15. play with a pug at a church
16. see St. Mike squishing Satan in a public square
17. last-minute sweater shopping
18. translate the mass for Sable
19. forget boys for a while
20. write postcards
21. miss you all terribly
Gaming tomorrow for the first time since Larsson came to visit. 7th Sea is so, SO very needed right now... I got "posée un lapin" (stood up; literally given a rabbit) yet again and I'm still frustrated with Sam (but who isn't?). 7th Sea cures all... Especially when you make your teacher into a villian. Oh, the campaigns I shall bring you!
Love and pugs,
Bess, the Bisontine Wonder
Monday, November 13, 2006
So Katie, Sable, and I were walking around trying to find the Comédie Française on Saturday when we saw a church with absolutely beautiful architecture. We went behind the fence to see it up close. All of a sudden, while examining martyrs, Sable shouts out, "Bess! Pug!" And lo, there was a little black pug running around. Her mistress called her, and she ran away. Then they passed by the fence, and I kneeled down and the pug came up to me! I petted a pug in Paris! Then the pretty pug went away.

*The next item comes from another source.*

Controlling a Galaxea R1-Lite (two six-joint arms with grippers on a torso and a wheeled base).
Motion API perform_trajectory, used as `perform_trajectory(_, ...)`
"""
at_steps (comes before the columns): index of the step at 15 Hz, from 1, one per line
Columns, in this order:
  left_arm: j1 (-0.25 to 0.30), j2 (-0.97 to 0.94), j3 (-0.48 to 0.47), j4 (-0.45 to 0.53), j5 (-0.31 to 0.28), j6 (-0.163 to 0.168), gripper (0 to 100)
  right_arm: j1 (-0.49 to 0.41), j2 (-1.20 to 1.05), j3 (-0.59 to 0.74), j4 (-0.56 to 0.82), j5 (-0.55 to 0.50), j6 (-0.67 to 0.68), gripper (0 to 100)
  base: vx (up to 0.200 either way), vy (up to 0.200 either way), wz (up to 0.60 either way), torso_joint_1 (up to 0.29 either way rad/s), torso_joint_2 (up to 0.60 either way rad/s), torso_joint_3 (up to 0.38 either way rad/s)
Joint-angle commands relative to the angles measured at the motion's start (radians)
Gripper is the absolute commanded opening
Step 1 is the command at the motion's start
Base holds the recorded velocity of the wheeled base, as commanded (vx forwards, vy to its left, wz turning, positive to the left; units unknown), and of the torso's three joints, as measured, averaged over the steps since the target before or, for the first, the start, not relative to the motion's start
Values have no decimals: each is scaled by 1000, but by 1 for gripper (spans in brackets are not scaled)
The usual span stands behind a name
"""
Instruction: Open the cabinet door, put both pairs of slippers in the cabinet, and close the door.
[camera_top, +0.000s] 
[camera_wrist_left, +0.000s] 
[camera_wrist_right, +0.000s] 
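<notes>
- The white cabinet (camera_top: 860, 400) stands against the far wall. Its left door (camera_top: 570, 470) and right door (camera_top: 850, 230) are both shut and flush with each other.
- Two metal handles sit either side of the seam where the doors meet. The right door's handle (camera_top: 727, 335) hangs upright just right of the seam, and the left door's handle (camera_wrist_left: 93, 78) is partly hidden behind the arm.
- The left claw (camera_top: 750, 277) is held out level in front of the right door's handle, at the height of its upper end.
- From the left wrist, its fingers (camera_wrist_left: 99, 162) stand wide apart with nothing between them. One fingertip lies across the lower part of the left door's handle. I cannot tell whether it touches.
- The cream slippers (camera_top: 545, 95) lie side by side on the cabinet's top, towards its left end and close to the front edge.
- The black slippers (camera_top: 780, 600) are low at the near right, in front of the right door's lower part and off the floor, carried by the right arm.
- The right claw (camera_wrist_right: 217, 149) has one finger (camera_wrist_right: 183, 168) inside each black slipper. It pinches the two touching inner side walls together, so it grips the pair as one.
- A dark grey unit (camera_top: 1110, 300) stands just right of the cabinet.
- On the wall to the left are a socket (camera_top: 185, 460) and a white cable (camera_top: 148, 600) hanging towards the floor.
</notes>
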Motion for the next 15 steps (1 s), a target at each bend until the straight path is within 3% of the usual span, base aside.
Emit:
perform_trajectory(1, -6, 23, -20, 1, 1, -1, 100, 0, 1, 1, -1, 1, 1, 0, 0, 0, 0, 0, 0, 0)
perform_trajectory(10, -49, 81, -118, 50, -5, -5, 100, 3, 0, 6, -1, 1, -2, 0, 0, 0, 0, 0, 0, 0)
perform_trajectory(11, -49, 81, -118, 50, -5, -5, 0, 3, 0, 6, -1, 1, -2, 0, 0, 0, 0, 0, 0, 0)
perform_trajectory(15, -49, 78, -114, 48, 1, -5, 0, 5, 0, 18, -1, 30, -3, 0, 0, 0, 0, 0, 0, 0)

Sable said, "Bess, you got a pug at a church. God loves you!" And when the Pope says that, you know it's true. Even if it is the Pope of another religion.
Nightlights 5 by ~Natural20 on deviantART
Thursday, November 09, 2006
Tuesday, November 07, 2006
Sketches and Thoughts from France and Elsewhere
Cat's Version of the Casting Call for Lord of the Rings:
Casting crew: Do you have a horse?...Can you grow a beard?...Excellent, you're all in. Don't bathe for a week. The scruffiest and smelliest among you shall be your king. You there, what's your name?
An actor: Viggo.
Casting crew: You're king. And you, the other one.
Another actor: Bernard.
Casting crew: You can be the other king. Not quite as important, but you get a better palace.
Bernard: Sweet!
Casting crew: Now, which one of you is really crazy... John!
John: Yeah?
Casting crew: Do you want to light yourself on fire?
John: Hell yes!
Casting crew: Excellent. Now, who looks like John? David and Sean, you're his sons.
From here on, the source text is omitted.